Q3: What are the most common side effects?
A: Myelosuppression (low blood counts), nausea, vomiting, and peripheral neuropathy.
Q4: Is Procarbazine safe to use during pregnancy or breastfeeding?
A: No, it’s contraindicated due to risk of fetal harm and excretion into breast milk.
Q5: What are the serious side effects to watch out for?
A: Severe myelosuppression, secondary malignancies, pulmonary toxicity, and severe allergic reactions.
Q6: What are the key drug interactions with Procarbazine?
A: Concomitant use with MAOIs is contraindicated. Interactions can occur with alcohol, CNS depressants, and antihypertensives.

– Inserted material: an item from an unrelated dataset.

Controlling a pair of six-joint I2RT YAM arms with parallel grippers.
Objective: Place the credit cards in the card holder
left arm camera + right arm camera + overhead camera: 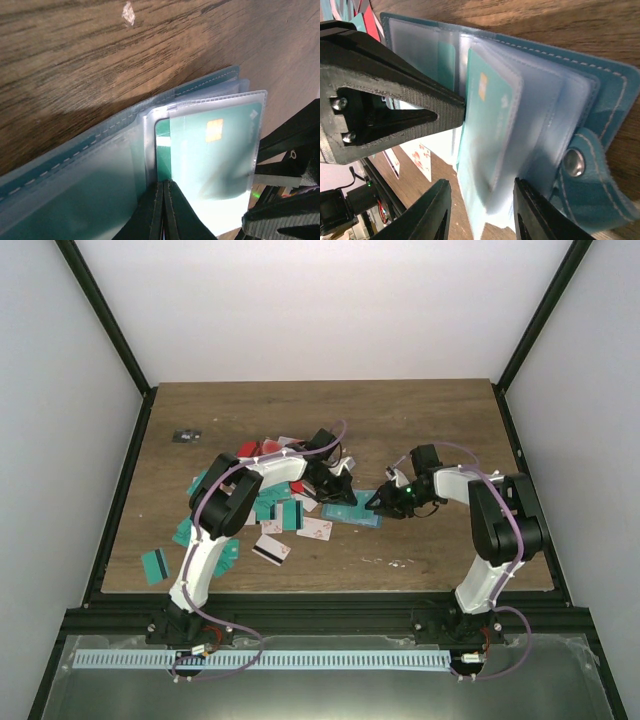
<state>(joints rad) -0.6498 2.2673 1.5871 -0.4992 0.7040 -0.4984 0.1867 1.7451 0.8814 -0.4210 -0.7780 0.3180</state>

Q7: What are the key monitoring parameters during Procarbazine therapy?
A: Regular monitoring of complete blood counts (CBC), liver function tests, and renal function tests are necessary.
Q8: What precautions should be taken when prescribing Procarbazine?
A: Caution is advised in patients with pre-existing cardiovascular disease, diabetes, or epilepsy. Patients should be counseled on the risk of infertility and avoid alcohol.
Q9: What are the long-term risks associated with Procarbazine use?
A: Increased risk of secondary malignancies, including leukemia, and infertility.